Creating a programming language from scratch part 1: Understanding syntax trees

Posted by Thomas Neumüller on 2022-04-26

In this new series I want to give a step by step instruction on how to build your own programming language. It has taken me multiple time-consuming attempts to acquire the experience necessary to build something like this and I have now successfully implemented my own programming language with features like namespaces, classes, constructors, operator-overloading and more.

I will explain in detail how to go about something like this. You can use this series as a tutorial and follow along or just give it a read for fun. If you have any interesting thoughts or requests, please leave them in the comments below!

Preamble

This is probably not how you would go about creating a programming language if you were actually aming to create one for productive use. Actually, I have no idea. I haven’t done any research whatsoever about the topic. For me, the fun was about finding out how to do it completely on my own. I have figured it out and thought some of you might be interested in how I did it. So take this for what it’s worth.

The general approach

How does one create a programming language? How is that even possible?

Source code is just text, inherently it has no meaning. What gives it meaning and makes it do something is another program written by someone else that reads that text and pulls it apart to make sense of it. There needs to be a specification and rules on how the code has to be structured so that the program reading the text and the developer can agree on what the code should look like and what can or cannot be done and how.

There are generally two classes of programs like that: Compilers and interpreters.

Both start by reading the source code and pulling it apart, but what happens afterwards is where they differ: The compiler then takes the destructured source code and converts it into an executable, essentially a sequence of instructions that are executable by the hardware without any additional steps. An interpreter reads the instructions and executes them directly. This may be a little bit harder to understand, so consider the following example:

Compilers vs interpreters - a real world example

There are two people, Clara and Ian. Both are given a sheet of paper with source code. Both start reading and understanding it.

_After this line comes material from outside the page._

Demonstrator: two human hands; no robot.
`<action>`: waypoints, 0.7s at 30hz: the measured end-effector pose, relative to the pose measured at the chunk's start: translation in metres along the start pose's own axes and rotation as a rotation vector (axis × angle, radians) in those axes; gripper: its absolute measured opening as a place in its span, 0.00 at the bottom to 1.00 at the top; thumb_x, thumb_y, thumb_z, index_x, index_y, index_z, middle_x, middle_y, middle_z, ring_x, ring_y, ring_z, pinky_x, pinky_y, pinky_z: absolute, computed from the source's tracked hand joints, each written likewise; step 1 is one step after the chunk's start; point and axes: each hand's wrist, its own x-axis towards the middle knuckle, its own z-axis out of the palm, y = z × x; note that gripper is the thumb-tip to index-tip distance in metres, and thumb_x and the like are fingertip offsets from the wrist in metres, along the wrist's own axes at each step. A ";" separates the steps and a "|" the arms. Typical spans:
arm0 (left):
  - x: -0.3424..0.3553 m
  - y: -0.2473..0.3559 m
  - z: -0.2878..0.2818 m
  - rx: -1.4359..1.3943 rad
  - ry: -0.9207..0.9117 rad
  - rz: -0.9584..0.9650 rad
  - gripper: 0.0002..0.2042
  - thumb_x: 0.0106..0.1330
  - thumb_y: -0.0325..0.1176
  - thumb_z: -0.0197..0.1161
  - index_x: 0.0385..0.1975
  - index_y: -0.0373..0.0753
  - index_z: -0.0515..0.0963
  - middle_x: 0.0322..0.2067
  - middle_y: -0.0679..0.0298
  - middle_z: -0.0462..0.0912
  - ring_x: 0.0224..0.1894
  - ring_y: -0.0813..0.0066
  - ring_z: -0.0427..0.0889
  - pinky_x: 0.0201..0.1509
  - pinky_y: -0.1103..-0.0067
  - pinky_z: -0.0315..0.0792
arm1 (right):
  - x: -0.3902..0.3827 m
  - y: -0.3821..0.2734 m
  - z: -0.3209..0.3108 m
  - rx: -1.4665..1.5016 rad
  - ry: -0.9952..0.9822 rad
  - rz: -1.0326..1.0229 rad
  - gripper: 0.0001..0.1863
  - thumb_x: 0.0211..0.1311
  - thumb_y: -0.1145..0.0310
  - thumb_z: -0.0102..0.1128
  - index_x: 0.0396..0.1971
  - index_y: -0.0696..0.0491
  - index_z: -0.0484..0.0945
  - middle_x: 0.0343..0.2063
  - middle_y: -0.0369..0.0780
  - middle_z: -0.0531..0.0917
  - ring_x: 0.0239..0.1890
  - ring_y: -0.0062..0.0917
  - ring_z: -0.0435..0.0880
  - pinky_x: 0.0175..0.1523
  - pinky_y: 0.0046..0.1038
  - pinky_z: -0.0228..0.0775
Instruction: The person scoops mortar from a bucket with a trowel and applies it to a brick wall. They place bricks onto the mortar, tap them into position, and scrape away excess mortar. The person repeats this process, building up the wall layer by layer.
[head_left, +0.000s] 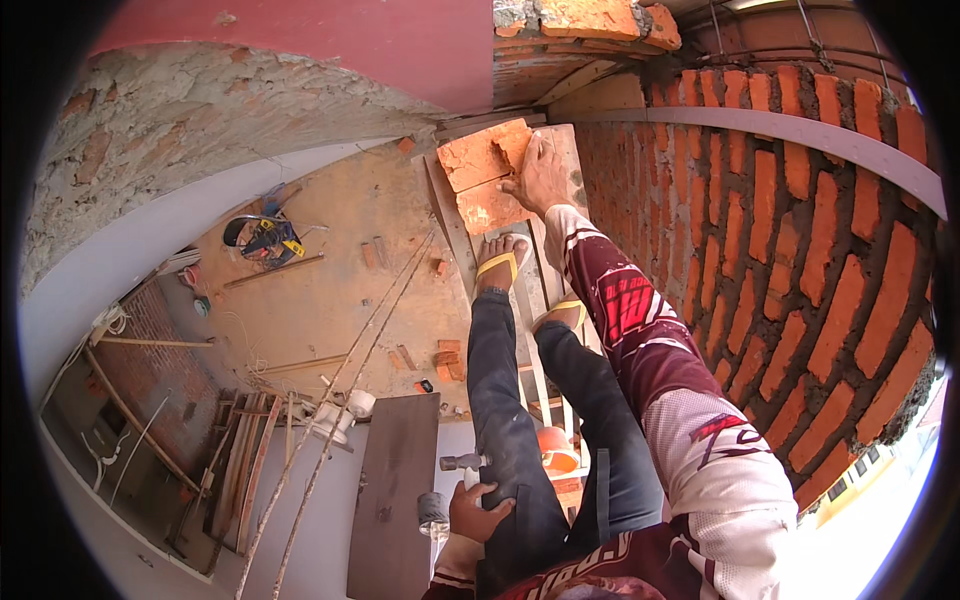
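My right hand [540,175] rests on the orange bricks [480,150] at the end of a narrow plank platform [562,150], fingers spread along the bricks' right side. My left hand [476,515] grips a hammer [458,462] upright beside my left thigh. My sandalled feet [497,260] stand on the planks just below the bricks. An orange container [560,447] shows below, between my legs.
Fresh brickwork [800,280] rises on the right; a rough plastered wall [200,110] is at upper left. Far below lie a floor [340,200] with loose bricks [450,365], a black-and-yellow object [270,240] and timber [250,460]. Ropes [340,410] run down on the left.
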 end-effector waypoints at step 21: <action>0.008 -0.007 0.000 -0.224 -0.014 -0.076 0.22 0.37 0.38 0.85 0.28 0.38 0.79 0.36 0.51 0.79 0.39 0.54 0.81 0.42 0.66 0.76 | -0.087 0.077 0.087 -0.112 0.088 -0.116 0.59 0.49 0.55 0.75 0.71 0.65 0.45 0.69 0.62 0.51 0.72 0.56 0.51 0.75 0.44 0.46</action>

After understanding what the code does, Clara takes another piece of paper and writes down very simple instructions, one after the other, that are so easy to understand and execute that anyone without any knowledge about programming can follow them. Clara did the job of a compiler.

Ian, after understanding the code, begins immediately doing what the code tells him to and loudly announces the result of the code on the piece of paper. He does not write down any additional code. Ian has interpreted the code.

Compilers vs interpreters - a technical example

More technically, imagine the following code:

1
print 1 + 2 + 3

A compiler reads the code and outputs another file that contains the following instructions:

1
2
3
add 1 and 2
take the result and add 3
print the result

An interpreter looks at the instructions and outputs the number 6.

Tokenization

The first important step towards making your program understand the text that represents source code is to destructure it into tokens. A token is the smallest meaningful unit in your programming language. Every token has a meaning, e.g. an operator like + or -, a keyword like return, a string literal like "Hello World!" or the name of a variable, like height. Tokenization is where you need to make the first important decisions about your programming language. You can of course make changes later, but making fundamental changes may break large parts of the rest of your code, so be careful. Don’t overthink it tho, this is just a fun project.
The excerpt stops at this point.